Gedanken zum modernen Reisenden
Vor gar nicht allzu langer Zeit hatte ich das Vergnügen und die Ehre, die Wasserfälle von Iguaçú bei einer unserer Inspektionsreisen zu besuchen. Es war eine gemütliche Tour auf der argentinischen und brasilianischen Seite der Fälle mit einer total lieben örtlichen Reiseleiterin (Brasilianerin – mit Vorfahren aus dem Hunsrück und Schlesien und damit lustigem Akzent). Und dann ist mir plötzlich ein Gedanke gekommen: Da stimmt doch irgendetwas nicht! Ich habe danach ganz bewusst auf die anderen Reisenden geachtet und das Ergebnis ist meines Erachtens erschreckend.
Die jüngeren Besucher,
… egal welcher Nation: lachen, kichern, machen Selfies auf Stöckchen und sind dann wieder weg. Schon vorher in Bahía kam es mir lustig vor, dass Touristen irgendwo am Strand im Wasser stehen und ein Bild von sich selbst im Meer schießen.
Das „Mittelalter“,
… so wie ich selbst: sucht meist händeringend nach dem besten Fotomotiv und ärgert sich, dass schon wieder jemand im Bild steht, drängelt sich schiebend und drückend nach vorne. Ich stelle hier mal ein Bild zu meinen philosophischen Reisegedanken: einen Schmetterling, den ich mit viel Geduld auf meiner Hand sitzend inmitten des tosenden Wassers abgelichtet habe – gar nicht so einfach, da mich andere Reisende immer wieder ganz hektisch angerempelt und das Tierchen fast verscheucht haben. Ja, ich gebe zu: ich fotografiere auch gerne und versuche auch, „schöne“ Fotos zu machen. Das Wichtigste dabei ist mir die Erinnerung, die Freude später daheim im kalten Winter beim Betrachten der Bilder die Reise noch einmal zu erleben. Schließlich schafft unser armes Hirn es ja kaum, während der Reise selbst all das Neue in der kurzen Zeit im Langzeitspeicher abzulegen. Aber ich vergesse beim Fotografieren nie, jedes Detail um mich herum bewusst zu erleben, zu genießen, aufzusaugen mit allen meinen Sinnen – und Hektik lasse ich gar nicht erst aufkommen.

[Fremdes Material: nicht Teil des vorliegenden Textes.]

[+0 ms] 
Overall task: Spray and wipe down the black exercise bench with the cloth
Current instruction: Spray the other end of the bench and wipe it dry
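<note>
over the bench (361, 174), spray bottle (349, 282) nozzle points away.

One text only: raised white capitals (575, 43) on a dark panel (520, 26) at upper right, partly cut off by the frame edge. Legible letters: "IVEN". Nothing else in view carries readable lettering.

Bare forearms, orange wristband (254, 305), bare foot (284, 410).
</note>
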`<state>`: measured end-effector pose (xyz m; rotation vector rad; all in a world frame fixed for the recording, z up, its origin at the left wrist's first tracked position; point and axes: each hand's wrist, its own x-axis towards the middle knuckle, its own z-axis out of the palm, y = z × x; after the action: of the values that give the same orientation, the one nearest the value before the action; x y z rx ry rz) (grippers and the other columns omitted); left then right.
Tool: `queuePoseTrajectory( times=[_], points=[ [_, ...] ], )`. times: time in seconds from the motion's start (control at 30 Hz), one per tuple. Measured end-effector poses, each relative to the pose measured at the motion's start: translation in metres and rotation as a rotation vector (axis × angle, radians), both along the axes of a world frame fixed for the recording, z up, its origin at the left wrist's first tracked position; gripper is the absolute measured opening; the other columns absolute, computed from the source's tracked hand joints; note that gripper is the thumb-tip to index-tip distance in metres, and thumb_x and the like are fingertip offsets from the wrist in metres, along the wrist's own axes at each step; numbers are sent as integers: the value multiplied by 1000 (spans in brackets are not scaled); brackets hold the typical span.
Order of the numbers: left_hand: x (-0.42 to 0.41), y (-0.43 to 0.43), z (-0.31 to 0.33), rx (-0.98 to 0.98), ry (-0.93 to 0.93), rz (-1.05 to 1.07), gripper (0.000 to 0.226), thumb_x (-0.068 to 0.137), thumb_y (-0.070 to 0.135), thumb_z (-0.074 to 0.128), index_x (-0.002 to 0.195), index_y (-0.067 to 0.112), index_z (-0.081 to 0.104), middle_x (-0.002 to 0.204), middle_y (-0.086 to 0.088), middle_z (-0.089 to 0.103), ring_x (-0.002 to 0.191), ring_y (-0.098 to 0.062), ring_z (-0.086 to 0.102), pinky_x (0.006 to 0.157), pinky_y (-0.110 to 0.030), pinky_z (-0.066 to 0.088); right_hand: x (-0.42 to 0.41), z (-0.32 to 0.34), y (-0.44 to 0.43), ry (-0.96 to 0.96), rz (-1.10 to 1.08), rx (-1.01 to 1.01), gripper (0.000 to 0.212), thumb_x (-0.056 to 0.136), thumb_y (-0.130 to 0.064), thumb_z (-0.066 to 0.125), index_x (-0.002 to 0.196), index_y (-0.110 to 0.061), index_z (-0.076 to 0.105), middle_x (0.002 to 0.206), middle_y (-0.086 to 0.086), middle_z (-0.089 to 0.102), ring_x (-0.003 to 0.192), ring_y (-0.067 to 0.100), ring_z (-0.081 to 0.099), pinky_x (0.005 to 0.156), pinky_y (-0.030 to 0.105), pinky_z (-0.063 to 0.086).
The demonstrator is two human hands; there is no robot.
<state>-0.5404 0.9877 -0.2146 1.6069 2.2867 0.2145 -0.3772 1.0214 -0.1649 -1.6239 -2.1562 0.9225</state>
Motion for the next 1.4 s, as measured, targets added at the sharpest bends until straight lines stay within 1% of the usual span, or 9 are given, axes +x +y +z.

Nun, fehlen noch die älteren Reisenden:
Fotografieren weniger, aber beklagen sich und schimpfen fast ununterbrochen – über die Hitze, dass man nass wird, dass hier viel zu viel los ist etc. – statt einfach einen Schritt langsamer zu schalten. Überhaupt: das Tempo, mit dem die Touristen über die Stege von Iguaçú hetzen, das macht einem Einkaufssamstag in der Vorweihnachtszeit alle Ehre, manchmal habe ich mich davon sogar anstecken lassen …
Die Quintessenz:
Was fast vollständig fehlt, egal welchen Alters und welcher Nation, das ist die Ehrfurcht, das Staunen, das Genießen. Ich habe wirklich bewusst darauf geachtet und nur ein anderes (deutsches) Ehepaar gesehen, das meines Erachtens hier wirklich „geistig anwesend“ war und die Wasserfälle von Iguaçú – sicher eines der spektakulärsten Naturschauspiele unserer wunderschönen Erde – bewusst wahrgenommen hat.
Vor ein paar Jahren haben wir noch über die Asiaten gelacht – ja, dort tickt man ein bisschen anders und das Reisen hat einfach einen anderen Stellenwert, sollen sie damit glücklich sein. Aber wir, die Europäer, seit wann ist denn auch bei uns das Bild von sich selbst das Wichtigste? Das Bild, das man auf Facebook stellt um den anderen zu beweisen, dass man da war, sich die Reise leisten kann? Wie kann das wichtiger sein als das eigene persönliche Erleben? Wieso bezahlen so viele Leute so viel Geld um in ferne Länder zu reisen, wenn sie es dann vor Ort nicht schaffen, mit vollen Sinnen dort zu sein? Traurig! Irgendetwas verstehe ich am modernen Reisenden nicht.